(SEM VIII) THEORY EXAMINATION 2022-2023 BIG DATA
SECTION A
(Attempt all | 2 × 10 = 20 Marks)
(a) Benefits of HDFS over NFS
HDFS provides high fault tolerance, scalability, and distributed storage across multiple nodes, whereas NFS is centralized and less reliable for large-scale data processing. HDFS is optimized for big data analytics and parallel processing.
(b) Structured, Semi-Structured & Unstructured Data
Structured data follows a fixed schema (tables, rows). Semi-structured data uses tags or markers (XML, JSON). Unstructured data has no predefined format, such as images, videos, and social media data.
(c) Sources of data in Big Data
Sources include social media, sensors and IoT devices, transaction logs, web clickstreams, mobile devices, multimedia content, and enterprise applications.
(d) Metadata in HDFS
Metadata stores information about files such as file name, size, permissions, block locations, and replication details. It is maintained by the NameNode.
(e) Map vs Reduce
Map processes input data and converts it into key-value pairs. Reduce aggregates and processes these key-value pairs to produce final output.
(f) Indexing
Indexing is a technique used to improve data retrieval speed by creating a data structure that allows quick access to records.
(g) Shuffle vs Sort
Shuffle transfers intermediate map outputs to reducers. Sort arranges the data by keys before reduction.
(h) TF-IDF
TF-IDF (Term Frequency–Inverse Document Frequency) measures the importance of a word in a document relative to a collection of documents.
(i) NameNode, DataNode, JobTracker, TaskTracker
NameNode manages metadata, DataNode stores data blocks, JobTracker manages MapReduce jobs, and TaskTracker executes tasks on slave nodes.
(j) File name and block size
Windows: Max filename 255 chars, block size ~4 KB
Linux: Max filename 255 chars, block size ~4 KB
Hadoop: Block size 128 MB (default), large block size for efficient processing
SECTION B
(Attempt any THREE | 10 × 3 = 30 Marks)
2(a) 5 Vs of Big Data and their importance
The 5 Vs are Volume (huge data size), Velocity (speed of data generation), Variety (multiple data types), Veracity (data quality), and Value (useful insights). These characteristics explain why traditional systems fail and why specialized Big Data tools are required.
2(b) History and evolution of Hadoop
Hadoop originated from Google’s GFS and MapReduce papers. It evolved into Apache Hadoop, providing open-source distributed storage (HDFS) and processing (MapReduce), later enhanced with YARN, Spark, Hive, and HBase.
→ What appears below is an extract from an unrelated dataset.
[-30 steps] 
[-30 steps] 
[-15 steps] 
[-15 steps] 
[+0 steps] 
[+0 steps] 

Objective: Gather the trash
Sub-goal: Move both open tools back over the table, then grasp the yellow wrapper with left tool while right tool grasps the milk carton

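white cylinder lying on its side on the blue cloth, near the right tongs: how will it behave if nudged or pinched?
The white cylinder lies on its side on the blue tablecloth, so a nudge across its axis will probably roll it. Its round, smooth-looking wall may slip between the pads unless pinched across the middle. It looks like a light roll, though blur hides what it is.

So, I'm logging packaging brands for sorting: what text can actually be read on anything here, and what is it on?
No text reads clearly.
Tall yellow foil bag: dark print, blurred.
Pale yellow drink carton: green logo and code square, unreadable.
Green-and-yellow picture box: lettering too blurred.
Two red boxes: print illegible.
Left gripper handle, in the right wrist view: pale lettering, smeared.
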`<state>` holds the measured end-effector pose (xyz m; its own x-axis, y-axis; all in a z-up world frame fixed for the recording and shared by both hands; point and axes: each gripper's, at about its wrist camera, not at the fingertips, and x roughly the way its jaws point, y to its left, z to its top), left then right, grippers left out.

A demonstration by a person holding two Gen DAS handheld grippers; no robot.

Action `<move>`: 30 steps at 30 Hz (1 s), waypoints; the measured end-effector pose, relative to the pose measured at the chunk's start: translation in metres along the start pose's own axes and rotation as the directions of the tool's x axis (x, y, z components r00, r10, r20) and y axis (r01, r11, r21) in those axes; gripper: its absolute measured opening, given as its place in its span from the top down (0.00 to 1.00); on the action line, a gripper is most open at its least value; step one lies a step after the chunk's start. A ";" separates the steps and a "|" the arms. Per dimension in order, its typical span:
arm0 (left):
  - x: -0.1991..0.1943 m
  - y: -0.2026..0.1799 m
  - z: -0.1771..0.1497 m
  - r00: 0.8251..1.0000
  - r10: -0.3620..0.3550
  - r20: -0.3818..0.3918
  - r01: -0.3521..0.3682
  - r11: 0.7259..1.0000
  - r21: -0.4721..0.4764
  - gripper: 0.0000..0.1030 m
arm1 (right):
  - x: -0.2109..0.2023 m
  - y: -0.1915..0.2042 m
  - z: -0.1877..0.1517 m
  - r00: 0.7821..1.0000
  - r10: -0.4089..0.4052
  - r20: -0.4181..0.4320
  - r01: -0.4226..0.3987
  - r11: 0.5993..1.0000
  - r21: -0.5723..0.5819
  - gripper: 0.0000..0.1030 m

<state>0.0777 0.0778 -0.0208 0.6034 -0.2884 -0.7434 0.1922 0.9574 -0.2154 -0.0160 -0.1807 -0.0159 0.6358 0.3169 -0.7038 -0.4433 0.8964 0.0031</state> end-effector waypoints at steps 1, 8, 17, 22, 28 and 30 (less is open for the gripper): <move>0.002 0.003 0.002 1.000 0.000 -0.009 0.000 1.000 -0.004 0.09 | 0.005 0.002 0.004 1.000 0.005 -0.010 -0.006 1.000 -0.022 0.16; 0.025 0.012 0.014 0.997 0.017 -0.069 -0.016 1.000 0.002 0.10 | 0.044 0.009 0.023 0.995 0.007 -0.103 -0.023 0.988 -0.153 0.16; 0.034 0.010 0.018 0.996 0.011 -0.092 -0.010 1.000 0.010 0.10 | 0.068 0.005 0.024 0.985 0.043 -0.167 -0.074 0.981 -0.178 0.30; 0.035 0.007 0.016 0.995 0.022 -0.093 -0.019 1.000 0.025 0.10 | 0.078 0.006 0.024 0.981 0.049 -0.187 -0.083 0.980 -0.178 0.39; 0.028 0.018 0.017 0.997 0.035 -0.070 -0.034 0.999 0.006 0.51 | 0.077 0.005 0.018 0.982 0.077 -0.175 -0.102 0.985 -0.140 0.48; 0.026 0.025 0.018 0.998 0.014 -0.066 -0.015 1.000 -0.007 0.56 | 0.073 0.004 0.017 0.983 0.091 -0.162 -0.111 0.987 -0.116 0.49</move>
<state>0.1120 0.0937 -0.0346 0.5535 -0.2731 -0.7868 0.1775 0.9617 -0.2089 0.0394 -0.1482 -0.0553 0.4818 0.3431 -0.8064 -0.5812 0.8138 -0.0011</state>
2(c) Data replication in HDFS
Replication stores multiple copies of data blocks across different nodes. Benefits include fault tolerance and high availability. Challenges include increased storage cost and network overhead.
2(d) Fair vs Capacity Scheduler in YARN
Fair Scheduler ensures equal resource sharing among applications, while Capacity Scheduler allocates fixed resources to queues. Fair Scheduler is flexible; Capacity Scheduler is suitable for large organizations.
2(e) Pig and its execution modes
Apache Pig uses Pig Latin for data processing.
Execution modes: Local Mode MapReduce Mode
Pig simplifies complex data flows compared to traditional databases, which use SQL and structured schema.
SECTION C
3(a) Security, compliance, auditing & protection in Big Data
Big Data security includes authentication, authorization, encryption, auditing, and compliance. Key features are data privacy, secure access control, regulatory compliance, and monitoring using tools like Kerberos and Ranger.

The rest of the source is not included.